Chapter 4 Dataset finalization

Load data

# Created in 2-clean-impute.Rmd
# Objects included: data, vars
# renv also includes a load() method, so we specify base:: here.
base::load("data/clean-impute.RData")

4.1 Factors to indicators

result = ck37r::factors_to_indicators(data[vars$predictors], verbose = TRUE)

## Converting factors (5): sex, cp, slope, ca, thal
## Converting sex from a factor to a matrix (2 levels).
## : sex_1 
## Converting cp from a factor to a matrix (4 levels).
## : cp_1 cp_2 cp_3 
## Converting slope from a factor to a matrix (3 levels).
## : slope_1 slope_2 
## Converting ca from a factor to a matrix (5 levels).
## : ca_1 ca_2 ca_3 ca_4 
## Converting thal from a factor to a matrix (4 levels).
## : thal_1 thal_2 thal_3 
## Combining factor matrices into a data frame.

names(result)

## [1] "data"         "predictors"   "factor_vars"  "factor_names"

# Temporarily remove all predictors from the dataframe.
data[vars$predictors] = NULL

# Now add the new data back on.
data = cbind(data, result$data)

# Remove the original factor predictors from the list of used predictors, add
# add the new indicator predictors.
(vars$predictors = c(setdiff(vars$predictors, result$factor_vars), unlist(result$factor_names)))

##  [1] "age"          "trestbps"     "chol"         "fbs"          "restecg"     
##  [6] "thalach"      "exang"        "oldpeak"      "miss_age"     "miss_sex"    
## [11] "miss_cp"      "miss_chol"    "miss_fbs"     "miss_restecg" "miss_thalach"
## [16] "miss_exang"   "miss_oldpeak" "miss_slope"   "miss_ca"      "miss_thal"   
## [21] "sex_1"        "cp_1"         "cp_2"         "cp_3"         "slope_1"     
## [26] "slope_2"      "ca_1"         "ca_2"         "ca_3"         "ca_4"        
## [31] "thal_1"       "thal_2"       "thal_3"

# Confirm that our predictor vector is updated correctly.
if (!all(vars$predictors %in% names(data))) {
  missing_vars = setdiff(vars$predictors, names(data))
  stop("Missing new indicators that were added: ", paste(missing_vars, collapse = ", "))
}
  

rm(result)

4.2 Remove collinear predictors

This is not essential, but nice for the linear regression estimators.

This needs to be after imputation, because it currently cannot handle missingness.

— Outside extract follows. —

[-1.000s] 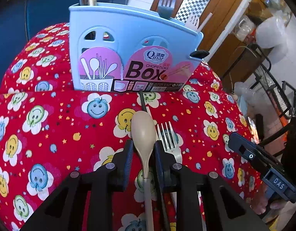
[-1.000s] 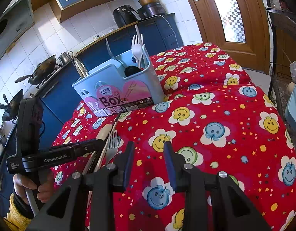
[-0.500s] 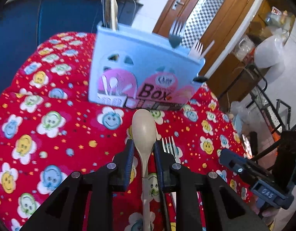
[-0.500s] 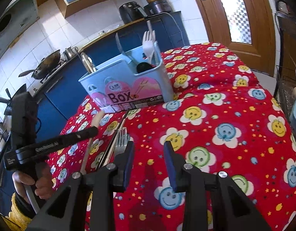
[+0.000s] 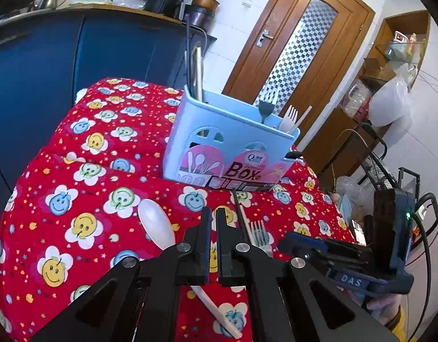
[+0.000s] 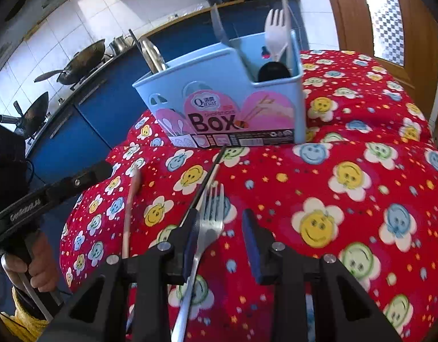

# Remove linearly correlated columns from the covariate file
# NOTE: assumes that there are no factor variables.
linear_combos = caret::findLinearCombos(data[, vars$predictors])

if (length(linear_combos$remove) > 0L) {

  if (conf$verbose) {
    cat("Removing", length(linear_combos$remove), "predictors due to collinearity.\n")
    cat("Vars:", paste0(vars$predictors[linear_combos$remove], collapse = ", "), "\n")
  }
  
  # Make sure we don't switch to a vector if only 1 column remains.
  data = data[, !colnames(data) %in% vars$predictors[linear_combos$remove],
              drop = FALSE]
  
  vars$predictors = setdiff(vars$predictors, vars$predictors[linear_combos$remove])
  
  if (conf$verbose) {
    cat("Updated predictor count:", length(vars$predictors), "\n")
  }
} else {
  cat("No linear duplication found.\n")
}

## No linear duplication found.

rm(linear_combos)

4.3 Confirm predictor matrix invertability

This is not essential, but nice for the linear regression estimators.

# Compute covariance matrix.
# NOTE: this requires that no factors be included.
cov_mat = stats::cov(data[vars$predictors])
  
# Compute QR decomposition of covariance matrix.
qr_cov = base::qr(cov_mat)

# These need to be equal for the covariance matrix to be full rank.
if (ncol(cov_mat) != qr_cov$rank) {
  cat("Warning: matrix of predictors is not full rank.\n")
  cat("Predictor columns:", ncol(cov_mat), "QR rank:", qr_cov$rank, "\n")
} else {
  cat("Predictor matrix is full rank.\n")
}

## Predictor matrix is full rank.

rm(cov_mat, qr_cov)

Save finalized dataset

save(data, vars,
     file = "data/clean-finalize-imputed.RData")